YOUR OBJECTIVE
Only those lines in the data below from the line containing "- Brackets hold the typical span" through the line containing "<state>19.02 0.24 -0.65", both included, should be restated word for word.

*** Opening STORED DATA ***

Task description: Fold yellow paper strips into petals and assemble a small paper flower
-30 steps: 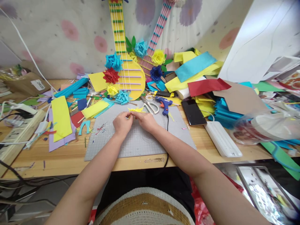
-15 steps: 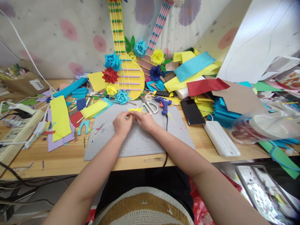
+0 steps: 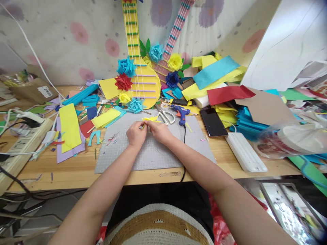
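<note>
My left hand (image 3: pixel 136 133) and my right hand (image 3: pixel 160 131) meet over the grey cutting mat (image 3: pixel 153 153), fingers pinched together on a small yellow spiky foam piece (image 3: pixel 150 119). The piece sticks out beyond the fingertips toward the far edge of the mat. Just past it lie scissors (image 3: pixel 166 115) and a blue glue gun (image 3: pixel 181 113), whose black cord runs down across the mat.
A yellow foam guitar (image 3: pixel 143 78) with paper flowers leans on the wall beside a pink one (image 3: pixel 173 37). Foam sheets are piled at right (image 3: pixel 214 81) and left (image 3: pixel 69 127). A phone (image 3: pixel 213 122), a white power strip (image 3: pixel 245 151) and a plastic bag (image 3: pixel 293 137) lie right.
Both hands stay pinched on the yellow piece with only slight finger motion. The view has shifted a little, so everything sits slightly further right.
</note>
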Demonstrator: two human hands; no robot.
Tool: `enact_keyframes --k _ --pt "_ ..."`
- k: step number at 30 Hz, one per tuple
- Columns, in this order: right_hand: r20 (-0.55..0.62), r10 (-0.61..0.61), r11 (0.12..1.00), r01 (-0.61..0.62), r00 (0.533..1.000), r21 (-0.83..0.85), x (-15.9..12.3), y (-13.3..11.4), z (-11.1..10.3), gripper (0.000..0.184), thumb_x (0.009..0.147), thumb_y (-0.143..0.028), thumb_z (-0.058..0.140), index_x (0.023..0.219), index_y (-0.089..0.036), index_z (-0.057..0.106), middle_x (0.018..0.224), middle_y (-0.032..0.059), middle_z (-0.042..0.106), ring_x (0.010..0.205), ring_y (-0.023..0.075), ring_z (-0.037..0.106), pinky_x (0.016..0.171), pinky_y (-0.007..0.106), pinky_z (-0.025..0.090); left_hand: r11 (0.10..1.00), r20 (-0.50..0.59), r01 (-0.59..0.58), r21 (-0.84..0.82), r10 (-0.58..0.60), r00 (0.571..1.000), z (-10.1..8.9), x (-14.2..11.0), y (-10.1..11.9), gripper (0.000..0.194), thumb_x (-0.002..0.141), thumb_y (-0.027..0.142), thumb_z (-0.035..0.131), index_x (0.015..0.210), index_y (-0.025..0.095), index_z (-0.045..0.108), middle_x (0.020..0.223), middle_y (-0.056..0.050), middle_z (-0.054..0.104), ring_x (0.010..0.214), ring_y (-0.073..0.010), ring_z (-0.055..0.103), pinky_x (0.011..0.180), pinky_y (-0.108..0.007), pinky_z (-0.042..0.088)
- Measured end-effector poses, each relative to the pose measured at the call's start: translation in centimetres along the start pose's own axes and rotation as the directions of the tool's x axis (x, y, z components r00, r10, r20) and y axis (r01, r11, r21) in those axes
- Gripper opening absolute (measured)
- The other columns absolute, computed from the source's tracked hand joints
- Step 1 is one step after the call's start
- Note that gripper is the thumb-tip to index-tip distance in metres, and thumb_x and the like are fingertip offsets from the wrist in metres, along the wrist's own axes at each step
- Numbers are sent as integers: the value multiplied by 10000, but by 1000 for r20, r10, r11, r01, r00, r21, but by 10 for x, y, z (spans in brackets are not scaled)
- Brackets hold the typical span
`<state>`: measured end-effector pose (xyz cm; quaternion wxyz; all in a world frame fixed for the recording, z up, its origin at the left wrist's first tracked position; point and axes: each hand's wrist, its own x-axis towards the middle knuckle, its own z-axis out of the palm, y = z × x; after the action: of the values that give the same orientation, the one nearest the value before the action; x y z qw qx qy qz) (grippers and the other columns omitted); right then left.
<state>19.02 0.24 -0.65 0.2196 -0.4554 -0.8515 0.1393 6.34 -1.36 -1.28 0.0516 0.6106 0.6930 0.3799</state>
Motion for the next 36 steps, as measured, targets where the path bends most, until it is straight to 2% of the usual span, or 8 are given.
enact_keyframes --k 5,9,13,17,25,30,36 --pt "-4 11 998 -11 1000 54 0 2 -4 366 906 -209 348 1232 -209 515 1095 52 659 908 145 630 790 249 457 1000 44 22 14 -23 999 -2 0 1 178 779 305 525 742 208 670 830 -16 694 735 -152 619 664 -257 417" --pt "-6 24 999 -23 1000 40 -4 3 -8 395 909 -259 373 1295 -216 443 1018 46 683 857 161 641 751 258 456 999 65 44 9 -44 997 -3 1 0 145 753 275 536 720 218 664 819 -17 697 760 -161 625 676 -262 421" --pt "18 -14 1000 14 1000 12 -6 2 -9 385 890 -196 382 1264 -223 468 1014 38 682 876 153 632 750 246 444 997 65 71 10 -71 995 -3 1 -2 164 755 302 525 720 225 665 808 -14 700 737 -163 623 676 -268 425" --pt "69 -27 999 28 997 -17 -5 1 -8 347 890 -167 355 1188 -186 532 951 44 686 855 149 626 732 241 441 999 55 47 -1 -47 997 -2 0 -2 188 765 314 518 717 212 668 806 -23 698 718 -158 620 671 -264 423" --pt "56 -64 997 62 996 45 -4 8 -5 357 878 -145 364 1192 -191 529 991 48 677 891 141 617 784 249 440 997 60 -31 75 27 998 0 1 -5 193 786 292 502 741 210 672 822 -37 686 762 -166 615 683 -267 420" --pt "49 -10 999 8 999 50 -3 7 -5 349 897 -180 358 1201 -213 525 985 44 680 844 133 626 762 247 448 991 84 -81 109 72 994 1 3 -5 191 798 281 494 769 217 672 852 -39 686 823 -175 613 702 -267 416" --pt "70 69 997 -66 995 -42 -3 2 -8 391 905 -272 376 1289 -207 410 1039 73 669 851 183 637 735 283 450 990 93 -44 137 31 995 -1 5 -3 176 783 267 498 763 216 665 857 -42 687 818 -188 614 673 -278 407"
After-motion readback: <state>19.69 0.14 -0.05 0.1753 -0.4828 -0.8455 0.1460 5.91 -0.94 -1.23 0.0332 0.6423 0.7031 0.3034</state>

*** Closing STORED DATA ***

SOLUTION TO THIS EXERCISE
- Brackets hold the typical span
`<state>`: measured end-effector pose (xyz cm; quaternion wxyz; all in a world frame fixed for the recording, z up, its origin at the left wrist's first tracked position; point and axes: each hand's wrist, its own x-axis towards the middle knuckle, its own z-axis out of the palm, y = z × x; after the action: of the values that give the same orientation, the one nearest the value before the action; x y z qw qx qy qz) (grippers and the other columns omitted); right then left.
<state>19.02 0.24 -0.65 0.2196 -0.4554 -0.8515 0.1393 6.34 -1.36 -1.28 0.0516 0.6106 0.6930 0.3799</state>

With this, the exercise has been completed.